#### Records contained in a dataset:
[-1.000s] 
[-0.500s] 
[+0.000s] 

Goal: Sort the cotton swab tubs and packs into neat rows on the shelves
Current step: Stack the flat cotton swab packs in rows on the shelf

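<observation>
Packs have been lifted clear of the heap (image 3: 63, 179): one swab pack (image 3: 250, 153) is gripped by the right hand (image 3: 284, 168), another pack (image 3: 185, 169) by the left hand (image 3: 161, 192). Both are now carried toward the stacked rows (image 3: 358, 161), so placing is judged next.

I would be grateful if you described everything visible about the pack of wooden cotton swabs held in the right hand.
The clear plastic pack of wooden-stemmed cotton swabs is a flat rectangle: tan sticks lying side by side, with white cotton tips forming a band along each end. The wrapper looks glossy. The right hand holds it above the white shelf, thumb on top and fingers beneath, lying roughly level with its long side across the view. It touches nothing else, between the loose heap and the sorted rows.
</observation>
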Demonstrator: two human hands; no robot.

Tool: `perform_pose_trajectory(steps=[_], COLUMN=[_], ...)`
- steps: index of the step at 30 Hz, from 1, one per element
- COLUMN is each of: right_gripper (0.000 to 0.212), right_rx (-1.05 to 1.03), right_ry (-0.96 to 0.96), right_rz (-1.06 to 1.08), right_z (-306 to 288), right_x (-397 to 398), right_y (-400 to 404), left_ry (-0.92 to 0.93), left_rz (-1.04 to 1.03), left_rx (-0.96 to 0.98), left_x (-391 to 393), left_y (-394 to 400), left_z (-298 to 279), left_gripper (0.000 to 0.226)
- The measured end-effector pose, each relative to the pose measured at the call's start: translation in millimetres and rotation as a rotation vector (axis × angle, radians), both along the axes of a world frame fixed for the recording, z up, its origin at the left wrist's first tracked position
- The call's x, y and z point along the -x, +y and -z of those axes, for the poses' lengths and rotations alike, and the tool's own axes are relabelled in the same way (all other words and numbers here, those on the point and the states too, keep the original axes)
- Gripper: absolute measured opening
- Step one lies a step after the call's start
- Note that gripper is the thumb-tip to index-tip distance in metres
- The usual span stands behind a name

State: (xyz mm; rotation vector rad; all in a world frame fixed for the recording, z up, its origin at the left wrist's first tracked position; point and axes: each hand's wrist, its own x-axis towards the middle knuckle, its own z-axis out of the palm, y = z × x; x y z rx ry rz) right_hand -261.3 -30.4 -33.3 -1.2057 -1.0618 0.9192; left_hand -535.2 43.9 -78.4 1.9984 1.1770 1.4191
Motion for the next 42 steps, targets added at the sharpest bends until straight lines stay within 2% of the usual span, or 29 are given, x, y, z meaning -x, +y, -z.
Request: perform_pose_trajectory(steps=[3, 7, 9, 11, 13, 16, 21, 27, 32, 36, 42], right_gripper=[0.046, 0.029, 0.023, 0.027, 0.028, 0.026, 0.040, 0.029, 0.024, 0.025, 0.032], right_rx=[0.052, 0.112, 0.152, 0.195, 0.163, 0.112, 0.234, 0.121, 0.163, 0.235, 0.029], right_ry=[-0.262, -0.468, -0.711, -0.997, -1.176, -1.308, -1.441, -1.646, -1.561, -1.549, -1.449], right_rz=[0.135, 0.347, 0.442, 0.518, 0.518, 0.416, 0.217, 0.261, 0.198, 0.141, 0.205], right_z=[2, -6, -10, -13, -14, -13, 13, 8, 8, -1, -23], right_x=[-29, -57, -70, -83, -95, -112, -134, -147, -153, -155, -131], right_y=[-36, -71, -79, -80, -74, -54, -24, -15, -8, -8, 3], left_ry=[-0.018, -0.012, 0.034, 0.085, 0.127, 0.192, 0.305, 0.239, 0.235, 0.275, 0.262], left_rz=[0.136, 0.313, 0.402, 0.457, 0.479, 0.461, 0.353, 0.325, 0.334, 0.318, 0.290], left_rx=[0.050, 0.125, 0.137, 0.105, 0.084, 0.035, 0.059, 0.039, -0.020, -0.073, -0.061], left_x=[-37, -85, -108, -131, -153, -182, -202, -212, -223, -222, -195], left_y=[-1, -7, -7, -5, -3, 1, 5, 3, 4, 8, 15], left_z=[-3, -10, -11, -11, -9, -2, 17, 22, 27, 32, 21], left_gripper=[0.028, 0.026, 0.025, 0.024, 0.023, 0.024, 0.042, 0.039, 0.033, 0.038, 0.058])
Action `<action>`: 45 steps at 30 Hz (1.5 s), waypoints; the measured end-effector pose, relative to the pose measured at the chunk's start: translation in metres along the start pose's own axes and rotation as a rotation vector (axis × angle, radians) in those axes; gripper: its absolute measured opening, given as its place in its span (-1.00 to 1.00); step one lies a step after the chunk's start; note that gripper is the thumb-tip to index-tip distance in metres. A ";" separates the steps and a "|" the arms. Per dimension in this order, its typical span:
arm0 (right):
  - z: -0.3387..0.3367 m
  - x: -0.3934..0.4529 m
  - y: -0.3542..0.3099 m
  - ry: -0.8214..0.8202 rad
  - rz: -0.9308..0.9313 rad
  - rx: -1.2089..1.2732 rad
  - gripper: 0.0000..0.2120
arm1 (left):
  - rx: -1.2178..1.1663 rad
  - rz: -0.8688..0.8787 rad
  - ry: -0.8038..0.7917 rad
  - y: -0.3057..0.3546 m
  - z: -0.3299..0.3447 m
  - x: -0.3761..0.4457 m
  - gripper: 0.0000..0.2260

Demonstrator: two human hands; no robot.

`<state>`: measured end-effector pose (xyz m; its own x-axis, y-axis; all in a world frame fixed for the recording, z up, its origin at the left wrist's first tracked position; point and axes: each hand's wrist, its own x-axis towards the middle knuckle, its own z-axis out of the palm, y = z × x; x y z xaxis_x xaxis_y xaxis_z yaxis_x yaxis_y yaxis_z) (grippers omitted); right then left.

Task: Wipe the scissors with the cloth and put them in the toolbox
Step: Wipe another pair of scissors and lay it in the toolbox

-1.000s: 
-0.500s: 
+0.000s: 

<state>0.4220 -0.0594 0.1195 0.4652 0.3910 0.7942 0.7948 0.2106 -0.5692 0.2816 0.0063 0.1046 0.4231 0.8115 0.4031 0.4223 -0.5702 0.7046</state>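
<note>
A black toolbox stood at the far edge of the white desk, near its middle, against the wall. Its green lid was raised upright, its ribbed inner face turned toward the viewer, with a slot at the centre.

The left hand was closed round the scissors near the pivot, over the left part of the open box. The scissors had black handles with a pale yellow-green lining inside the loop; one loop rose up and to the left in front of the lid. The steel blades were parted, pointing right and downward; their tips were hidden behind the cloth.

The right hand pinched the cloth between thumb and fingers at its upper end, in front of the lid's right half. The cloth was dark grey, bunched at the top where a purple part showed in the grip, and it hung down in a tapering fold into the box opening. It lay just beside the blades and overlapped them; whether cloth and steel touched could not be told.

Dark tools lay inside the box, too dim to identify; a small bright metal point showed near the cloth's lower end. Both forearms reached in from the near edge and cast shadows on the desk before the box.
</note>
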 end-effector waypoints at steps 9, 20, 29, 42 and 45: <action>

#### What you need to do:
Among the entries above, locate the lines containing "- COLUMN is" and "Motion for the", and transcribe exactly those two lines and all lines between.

#### Answer to this task:
- COLUMN is each of: right_gripper (0.000 to 0.212), right_rx (-1.05 to 1.03), right_ry (-0.96 to 0.96), right_rz (-1.06 to 1.08), right_z (-306 to 288), right_x (-397 to 398), right_y (-400 to 404), left_ry (-0.92 to 0.93), left_rz (-1.04 to 1.03), left_rx (-0.96 to 0.98), left_x (-391 to 393), left_y (-394 to 400), left_z (-298 to 279), left_gripper (0.000 to 0.226)
- The measured end-effector pose, each relative to the pose measured at the call's start: translation in millimetres and rotation as a rotation vector (axis × angle, radians), both along the axes of a world frame fixed for the recording, z up, its origin at the left wrist's first tracked position
- The call's x, y and z point along the -x, +y and -z of those axes, for the poses' lengths and rotations alike, and the tool's own axes are relabelled in the same way (all other words and numbers here, those on the point and the states too, keep the original axes)
- Gripper: absolute measured opening
- Step one lies a step after the call's start
- Note that gripper is the thumb-tip to index-tip distance in metres
- The usual span stands behind a name

State: (xyz mm; rotation vector rad; all in a world frame fixed for the recording, z up, its origin at the left wrist's first tracked position; point and axes: each hand's wrist, its own x-axis towards the middle knuckle, its own z-axis out of the palm, y = z × x; x y z rx ry rz) right_hand -261.3 -30.4 -33.3 -1.2057 -1.0618 0.9192; left_hand -535.2 43.9 -78.4 1.9984 1.1770 1.4191
Motion for the next 42 steps, targets added at the sharpest bends until straight lines stay within 2% of the usual span, or 29 are given, x, y, z meaning -x, +y, -z.

Here the output is complete.